[DATA EXCERPT — start]

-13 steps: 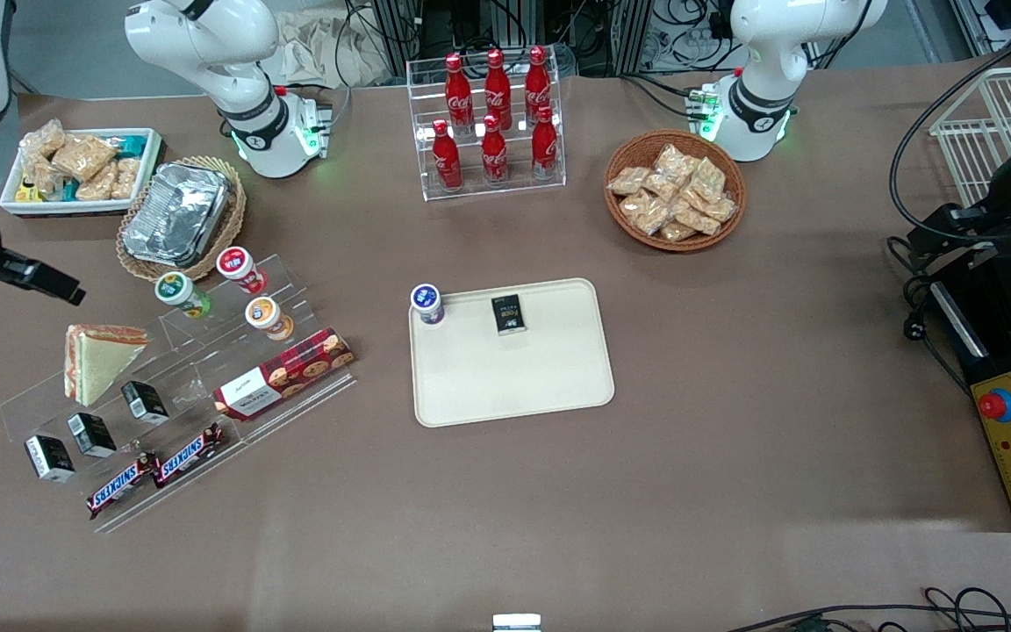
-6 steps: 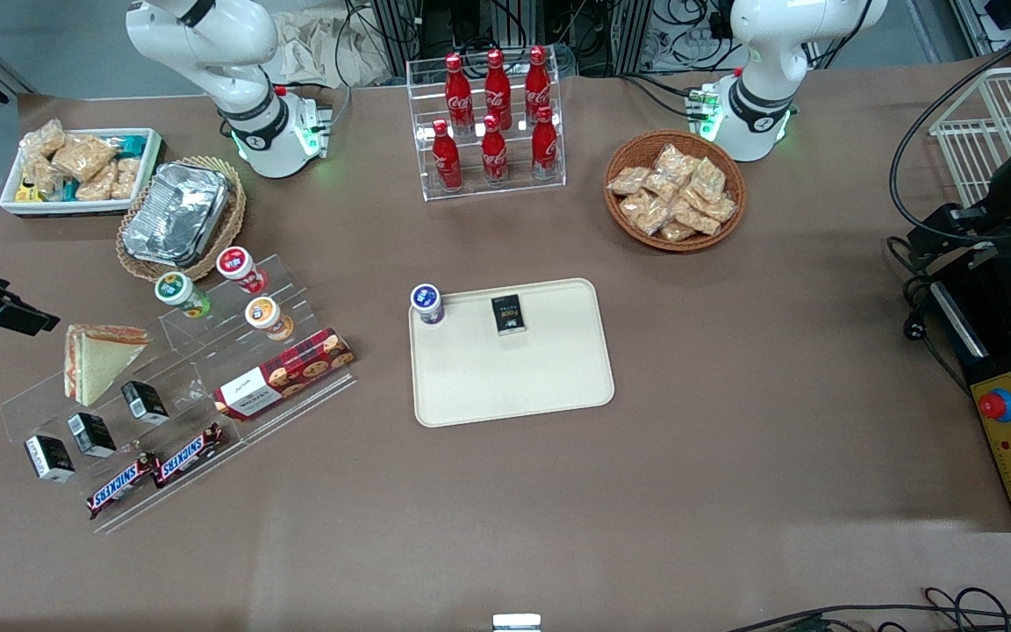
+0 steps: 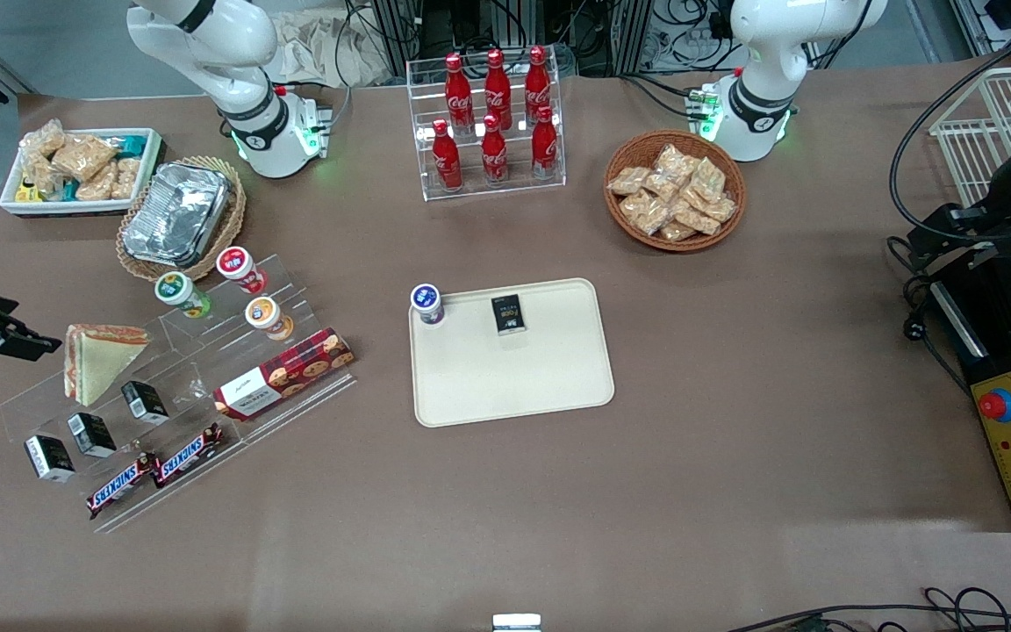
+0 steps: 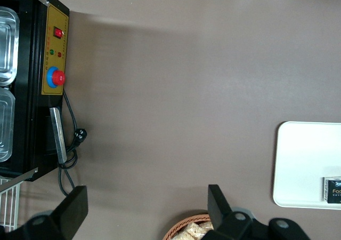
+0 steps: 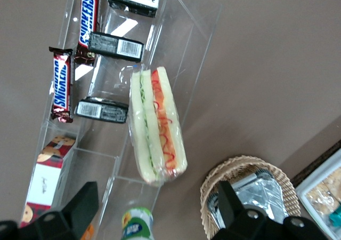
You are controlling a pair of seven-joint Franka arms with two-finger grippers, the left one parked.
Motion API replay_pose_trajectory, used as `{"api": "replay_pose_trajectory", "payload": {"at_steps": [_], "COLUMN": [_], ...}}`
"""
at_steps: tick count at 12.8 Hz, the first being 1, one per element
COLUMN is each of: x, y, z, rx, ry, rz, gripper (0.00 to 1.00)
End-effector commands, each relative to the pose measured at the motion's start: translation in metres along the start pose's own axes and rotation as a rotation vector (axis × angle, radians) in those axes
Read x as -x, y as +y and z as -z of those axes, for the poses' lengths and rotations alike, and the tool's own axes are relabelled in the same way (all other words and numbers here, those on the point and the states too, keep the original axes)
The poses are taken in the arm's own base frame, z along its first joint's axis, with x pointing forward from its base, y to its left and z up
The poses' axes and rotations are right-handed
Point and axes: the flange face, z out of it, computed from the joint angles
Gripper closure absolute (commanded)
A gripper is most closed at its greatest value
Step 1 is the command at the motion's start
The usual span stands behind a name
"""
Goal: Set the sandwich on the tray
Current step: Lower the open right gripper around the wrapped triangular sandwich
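The gripper (image 3: 27, 344) hangs in the air just beside the sandwich (image 3: 97, 358), at about 9 o'clock from it in the front view, toward the working arm's end of the table. Its two fingers (image 5: 85, 202) stand wide apart with nothing between them. In the right wrist view the sandwich (image 5: 157, 125) shows in the gap between the two fingers, lower down than they are, and not touching them.

The sandwich is a white bread wedge with red and green filling, in clear wrap. It lies on the top step of a clear plastic stand (image 3: 172, 386). On the stand, at about 5 o'clock from the sandwich, sit three small black boxes (image 3: 91, 434) in a row. Nearer to the front camera lie two Snickers bars (image 3: 154, 472). A red cookie box (image 3: 284, 372) lies at 3 o'clock from the sandwich, and three little round cups (image 3: 238, 290) stand at about 1 o'clock.

The tray (image 3: 523, 386) lies well apart from the sandwich, at 3 o'clock, near the middle of the table. A small cup with a blue lid (image 3: 426, 303) and a small black packet (image 3: 508, 313) sit on the tray's edge farthest from the front camera.

A foil container (image 3: 176, 213) rests in a flat wicker basket at 12 o'clock from the stand.
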Motion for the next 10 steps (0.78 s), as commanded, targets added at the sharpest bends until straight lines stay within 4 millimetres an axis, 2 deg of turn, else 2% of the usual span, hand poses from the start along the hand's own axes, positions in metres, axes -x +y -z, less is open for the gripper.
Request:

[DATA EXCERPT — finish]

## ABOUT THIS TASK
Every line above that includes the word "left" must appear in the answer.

## EXERCISE SOLUTION
You are controlling a pair of seven-joint Franka arms with two-finger grippers, the left one parked.
The poses are taken in the arm's own base frame, z along its first joint's axis, with x pointing forward from its base, y to its left and z up

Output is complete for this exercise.